Grand Vizier of the Ottoman Empire (1456–1466, 1472–1474)

Mahmud Pasha Angelović (Махмуд-паша Анђеловић/Mahmud-paša Anđelović; Veli Mahmud Paşa; 1420–1474) was a major military leader and the grand vizier of the Ottoman Empire from 1456 to 1466 and from 1472 to 1474. He also wrote Persian and Turkish poems under the takhallus (pen name) Adni (the "Eden-like").

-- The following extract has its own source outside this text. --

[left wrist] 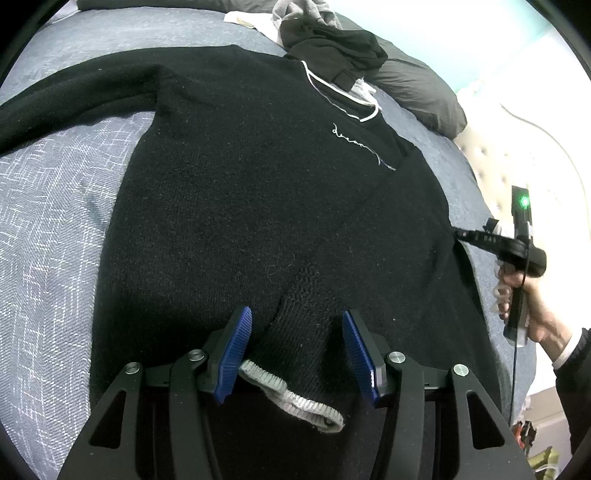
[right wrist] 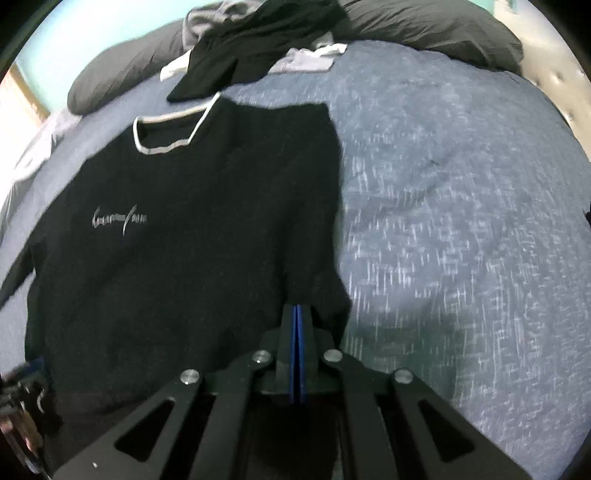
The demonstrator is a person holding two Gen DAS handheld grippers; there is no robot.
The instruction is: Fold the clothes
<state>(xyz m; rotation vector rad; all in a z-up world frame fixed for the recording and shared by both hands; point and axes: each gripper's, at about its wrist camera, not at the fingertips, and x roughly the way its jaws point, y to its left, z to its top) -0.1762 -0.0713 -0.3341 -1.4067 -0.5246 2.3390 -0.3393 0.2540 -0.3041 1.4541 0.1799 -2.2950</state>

Born in the Serbian Despotate, he was a descendant of the Byzantine Angelos family that had left Thessaly in 1394. According to biographers, he was conscripted as a child by the Ottomans employing the devşirme system. Raised as a Muslim in Edirne, he was a capable soldier and was married to a daughter of Zaganos Pasha. After distinguishing himself at the Siege of Belgrade in 1456, he was raised to the position of grand vizier as a reward, succeeding his father-in-law Zaganos Pasha. Throughout his tenure, he led armies or accompanied Mehmed II on his own campaigns.

==Origin and early life==
After the Ottoman conquest of Thessaly in 1394, the ruling Angeloi Philanthropenoi family took refuge. The grandchildren of either Alexios or Manuel were Mahmud Pasha and his brother Mihailo Anđelović.

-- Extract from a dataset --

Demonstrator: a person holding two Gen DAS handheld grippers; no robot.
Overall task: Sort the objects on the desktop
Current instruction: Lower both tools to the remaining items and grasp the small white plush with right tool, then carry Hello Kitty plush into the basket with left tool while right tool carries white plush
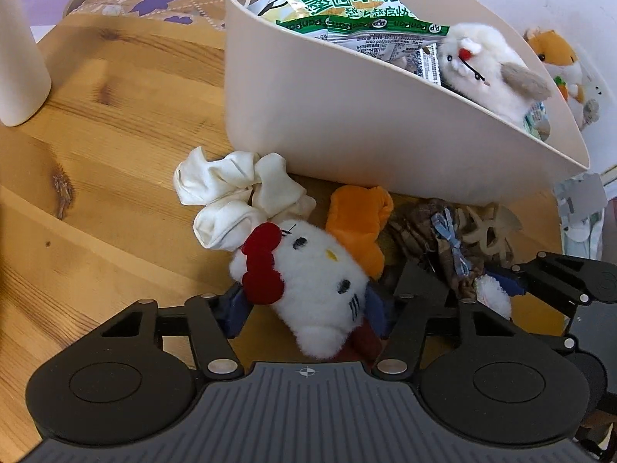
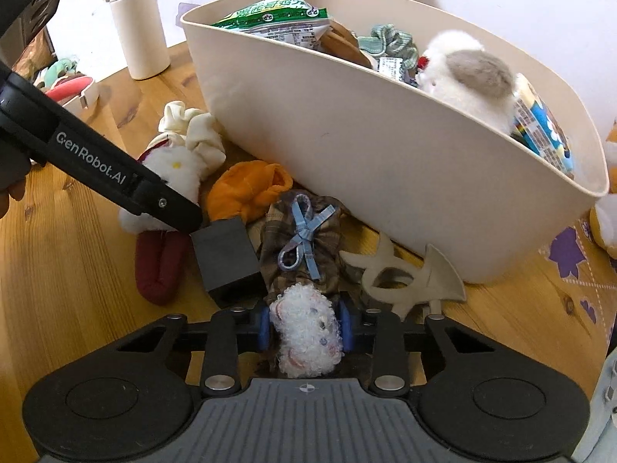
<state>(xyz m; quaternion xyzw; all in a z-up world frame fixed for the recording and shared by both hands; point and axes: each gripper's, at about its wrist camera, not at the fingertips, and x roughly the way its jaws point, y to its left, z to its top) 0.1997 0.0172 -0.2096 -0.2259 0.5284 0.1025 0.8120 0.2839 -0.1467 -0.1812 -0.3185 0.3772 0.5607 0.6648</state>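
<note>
The beige oval plastic bin (image 2: 385, 177), already holding snack packets and a white plush, stands on the wooden counter (image 1: 96, 154) just behind the loose pile. The white cat plush with a red bow (image 1: 308, 289) lies between the left gripper (image 1: 304, 305)'s jaws, its long axis running back toward the camera; the blue pads flank its head, apparently touching. The small white curly-fleece doll in a brown plaid dress (image 2: 306, 332) is clamped by the right gripper (image 2: 304, 328). Both probably lift toward the bin ahead.
</note>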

It is estimated that Angelović was born in the early 1420s. Most historians accept that Angelović was born in Novo Brdo in the Serbian Despotate, and that his father Mihailos was the son of either Alexios Angelos Philanthropenos or his son/nephew/brother Manuel, rulers of Thessaly. T. Stavrides views it more probable that Manuel was his grandfather. The only information on his father is that he lived in Serbia in the 1420s. His mother's ancestry is the matter of debate. Chalkokondyles (1430–1470) called her Serbian, Kritoboulos (1410–1470), Greek, while there are various theories on her noble ancestry. Angelović had a brother, Mihailo Anđelović, later a prominent Serbian statesman, after the Turkish conquest.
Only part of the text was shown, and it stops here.